## DIRECTIONS
Exactly the lines below from the one with "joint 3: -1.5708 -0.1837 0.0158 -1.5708" up to and including the one with "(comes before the" make up the answer, with nothing else added.

## DATA PROVIDED
[Start of Attachment]

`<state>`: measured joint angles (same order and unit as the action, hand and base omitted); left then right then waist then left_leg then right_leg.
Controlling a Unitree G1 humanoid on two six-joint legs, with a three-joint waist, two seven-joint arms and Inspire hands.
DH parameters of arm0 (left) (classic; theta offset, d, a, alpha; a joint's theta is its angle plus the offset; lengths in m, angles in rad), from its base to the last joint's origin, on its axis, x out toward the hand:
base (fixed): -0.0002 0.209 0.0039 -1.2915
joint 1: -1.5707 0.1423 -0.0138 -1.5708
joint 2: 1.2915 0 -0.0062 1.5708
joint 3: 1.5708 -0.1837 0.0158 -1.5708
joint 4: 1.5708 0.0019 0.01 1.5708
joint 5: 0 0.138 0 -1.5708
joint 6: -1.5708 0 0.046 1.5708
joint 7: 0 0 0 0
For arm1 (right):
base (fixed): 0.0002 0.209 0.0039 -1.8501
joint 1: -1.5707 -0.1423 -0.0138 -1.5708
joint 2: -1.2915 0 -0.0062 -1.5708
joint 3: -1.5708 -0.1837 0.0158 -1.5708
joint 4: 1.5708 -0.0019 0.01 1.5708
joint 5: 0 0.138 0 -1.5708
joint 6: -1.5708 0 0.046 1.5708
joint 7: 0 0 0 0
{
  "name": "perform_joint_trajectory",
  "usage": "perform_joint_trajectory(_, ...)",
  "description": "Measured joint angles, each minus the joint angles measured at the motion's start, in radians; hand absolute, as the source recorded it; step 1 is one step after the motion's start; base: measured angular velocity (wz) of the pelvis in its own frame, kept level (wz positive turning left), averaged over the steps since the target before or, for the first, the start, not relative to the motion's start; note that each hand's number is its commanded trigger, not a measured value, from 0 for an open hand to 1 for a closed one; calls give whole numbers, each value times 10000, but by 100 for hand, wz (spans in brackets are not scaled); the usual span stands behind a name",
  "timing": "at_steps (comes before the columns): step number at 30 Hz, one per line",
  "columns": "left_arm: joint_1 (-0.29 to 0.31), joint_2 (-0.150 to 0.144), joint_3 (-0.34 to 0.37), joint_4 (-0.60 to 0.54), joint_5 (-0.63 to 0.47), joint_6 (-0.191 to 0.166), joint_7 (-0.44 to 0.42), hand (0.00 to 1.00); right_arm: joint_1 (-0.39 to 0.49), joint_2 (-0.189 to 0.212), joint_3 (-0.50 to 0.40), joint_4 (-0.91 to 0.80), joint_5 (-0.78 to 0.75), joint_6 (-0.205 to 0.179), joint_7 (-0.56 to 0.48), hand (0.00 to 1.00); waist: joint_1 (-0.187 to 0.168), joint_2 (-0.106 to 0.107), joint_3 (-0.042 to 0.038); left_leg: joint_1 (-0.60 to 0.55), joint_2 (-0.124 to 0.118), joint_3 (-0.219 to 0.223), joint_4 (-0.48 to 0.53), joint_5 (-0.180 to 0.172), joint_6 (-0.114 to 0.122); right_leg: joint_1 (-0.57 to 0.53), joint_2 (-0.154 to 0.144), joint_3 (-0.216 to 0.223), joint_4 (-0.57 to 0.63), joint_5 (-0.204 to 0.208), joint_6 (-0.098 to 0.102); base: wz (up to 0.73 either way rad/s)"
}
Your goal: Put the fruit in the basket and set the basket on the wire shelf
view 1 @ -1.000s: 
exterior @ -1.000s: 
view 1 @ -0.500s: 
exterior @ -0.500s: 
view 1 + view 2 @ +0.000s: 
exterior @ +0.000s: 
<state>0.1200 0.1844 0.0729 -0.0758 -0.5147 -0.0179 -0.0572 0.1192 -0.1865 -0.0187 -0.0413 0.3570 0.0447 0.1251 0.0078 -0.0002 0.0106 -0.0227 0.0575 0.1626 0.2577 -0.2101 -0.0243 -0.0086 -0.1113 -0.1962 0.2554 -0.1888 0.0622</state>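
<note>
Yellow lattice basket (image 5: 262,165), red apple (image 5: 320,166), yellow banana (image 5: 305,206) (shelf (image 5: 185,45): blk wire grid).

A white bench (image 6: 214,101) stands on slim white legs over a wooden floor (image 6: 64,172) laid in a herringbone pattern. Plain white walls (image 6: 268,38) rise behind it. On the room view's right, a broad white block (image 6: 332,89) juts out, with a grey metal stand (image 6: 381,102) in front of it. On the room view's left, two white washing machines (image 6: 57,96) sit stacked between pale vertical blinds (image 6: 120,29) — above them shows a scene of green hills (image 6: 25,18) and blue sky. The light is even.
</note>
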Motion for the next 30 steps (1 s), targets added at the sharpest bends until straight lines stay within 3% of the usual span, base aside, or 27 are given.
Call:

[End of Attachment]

## EXERCISE OUTPUT
joint 3: -1.5708 -0.1837 0.0158 -1.5708
joint 4: 1.5708 -0.0019 0.01 1.5708
joint 5: 0 0.138 0 -1.5708
joint 6: -1.5708 0 0.046 1.5708
joint 7: 0 0 0 0
{
  "name": "perform_joint_trajectory",
  "usage": "perform_joint_trajectory(_, ...)",
  "description": "Measured joint angles, each minus the joint angles measured at the motion's start, in radians; hand absolute, as the source recorded it; step 1 is one step after the motion's start; base: measured angular velocity (wz) of the pelvis in its own frame, kept level (wz positive turning left), averaged over the steps since the target before or, for the first, the start, not relative to the motion's start; note that each hand's number is its commanded trigger, not a measured value, from 0 for an open hand to 1 for a closed one; calls give whole numbers, each value times 10000, but by 100 for hand, wz (spans in brackets are not scaled); the usual span stands behind a name",
  "timing": "at_steps (comes before the columns): step number at 30 Hz, one per line",

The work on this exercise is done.